硬くしまったつぼみが開きそうもないときは、霧吹きでつぼみに水分を与えます。全体に花の開きが悪いときは、葉に霧吹きする葉水も効果的です。花が咲き終わったら、花茎を根元近くで剪定しましょう。花後は水やりを控えめにして、株を休ませます。
花付きのシンビジウムの選び方は、葉色が濃く株元のバルブがよく太って成熟している苗がおすすめです。ギフト用には花茎がバランスよく揃っていて、花の数がたくさん付いている株を選びます。花が7割りほど咲いている状態が理想的です。同じ品種でも苗によって発色に多少の違いがあるので、見比べて選ぶとよいでしょう。

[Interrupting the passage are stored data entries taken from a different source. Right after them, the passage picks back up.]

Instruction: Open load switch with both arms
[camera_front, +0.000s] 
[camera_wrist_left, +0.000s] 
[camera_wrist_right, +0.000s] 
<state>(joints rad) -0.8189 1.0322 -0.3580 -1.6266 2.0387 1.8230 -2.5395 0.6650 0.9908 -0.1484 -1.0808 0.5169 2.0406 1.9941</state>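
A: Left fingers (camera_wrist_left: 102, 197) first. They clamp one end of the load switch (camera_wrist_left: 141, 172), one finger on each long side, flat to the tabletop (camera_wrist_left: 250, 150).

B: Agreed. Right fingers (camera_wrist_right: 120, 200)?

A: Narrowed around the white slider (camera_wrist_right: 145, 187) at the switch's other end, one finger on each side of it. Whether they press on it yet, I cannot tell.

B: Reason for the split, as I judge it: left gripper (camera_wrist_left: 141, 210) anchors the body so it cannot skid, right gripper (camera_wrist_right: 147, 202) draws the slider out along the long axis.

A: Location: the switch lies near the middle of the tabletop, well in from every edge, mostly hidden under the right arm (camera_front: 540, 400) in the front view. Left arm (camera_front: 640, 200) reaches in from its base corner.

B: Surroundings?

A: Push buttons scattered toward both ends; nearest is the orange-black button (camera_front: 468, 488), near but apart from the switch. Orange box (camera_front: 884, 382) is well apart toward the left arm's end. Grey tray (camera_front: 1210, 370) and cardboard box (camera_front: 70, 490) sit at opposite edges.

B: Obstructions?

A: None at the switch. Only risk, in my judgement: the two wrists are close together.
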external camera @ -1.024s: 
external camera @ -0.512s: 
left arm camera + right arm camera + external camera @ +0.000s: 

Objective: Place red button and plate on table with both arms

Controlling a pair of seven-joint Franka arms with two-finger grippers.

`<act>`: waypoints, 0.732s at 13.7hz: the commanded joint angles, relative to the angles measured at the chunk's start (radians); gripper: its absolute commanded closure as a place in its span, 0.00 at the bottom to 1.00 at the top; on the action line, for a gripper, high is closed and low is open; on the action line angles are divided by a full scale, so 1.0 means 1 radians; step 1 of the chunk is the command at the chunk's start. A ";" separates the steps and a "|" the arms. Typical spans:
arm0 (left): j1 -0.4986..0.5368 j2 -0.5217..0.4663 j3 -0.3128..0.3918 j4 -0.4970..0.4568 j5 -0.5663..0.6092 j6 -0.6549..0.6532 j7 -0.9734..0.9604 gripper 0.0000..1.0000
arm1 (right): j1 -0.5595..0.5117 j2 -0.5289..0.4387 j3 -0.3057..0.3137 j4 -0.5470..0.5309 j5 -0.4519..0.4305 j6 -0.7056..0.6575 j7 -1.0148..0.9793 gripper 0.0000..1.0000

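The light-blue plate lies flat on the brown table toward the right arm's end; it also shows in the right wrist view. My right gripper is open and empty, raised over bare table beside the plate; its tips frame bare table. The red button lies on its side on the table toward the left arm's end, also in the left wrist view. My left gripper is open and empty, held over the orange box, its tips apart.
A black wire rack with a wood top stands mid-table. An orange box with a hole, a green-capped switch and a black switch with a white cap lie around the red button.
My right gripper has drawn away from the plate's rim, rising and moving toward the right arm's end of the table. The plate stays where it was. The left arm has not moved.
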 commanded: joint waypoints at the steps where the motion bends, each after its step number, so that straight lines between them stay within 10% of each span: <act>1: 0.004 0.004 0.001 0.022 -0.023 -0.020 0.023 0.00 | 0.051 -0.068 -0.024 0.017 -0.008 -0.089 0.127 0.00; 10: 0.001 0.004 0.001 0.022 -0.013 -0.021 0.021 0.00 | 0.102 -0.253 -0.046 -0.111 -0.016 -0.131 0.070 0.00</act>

花付きのシンビジウムは翌5月に植え替えます。その後のタイミングは、2年に1回が目安です。用意するものは、洋ランの土・一回り大きな高さのある鉢、陶器鉢の場合は鉢底ネットも必要です。茶色く葉のない古いバルブにも、若いバルブを育てる役割があるので、植え替えや株分けで切り落とさず残しておきましょう。
5〜9月にかけての成長期には、新芽がよく出てきます。全ての新芽を育ててしまうと花芽の成長に影響するので、新芽(葉芽)をかき取ります。1つのバルブに2〜3芽を残しましょう。丸く膨らんだ花芽は残します。
シンビジウムの増やし方は株分けで、植え替えと同じタイミングで行います。1つの株に3〜4個のバルブがつくように切り分けて植え付けます。株分けの時期が遅れると、花芽がつかなくなることがあります。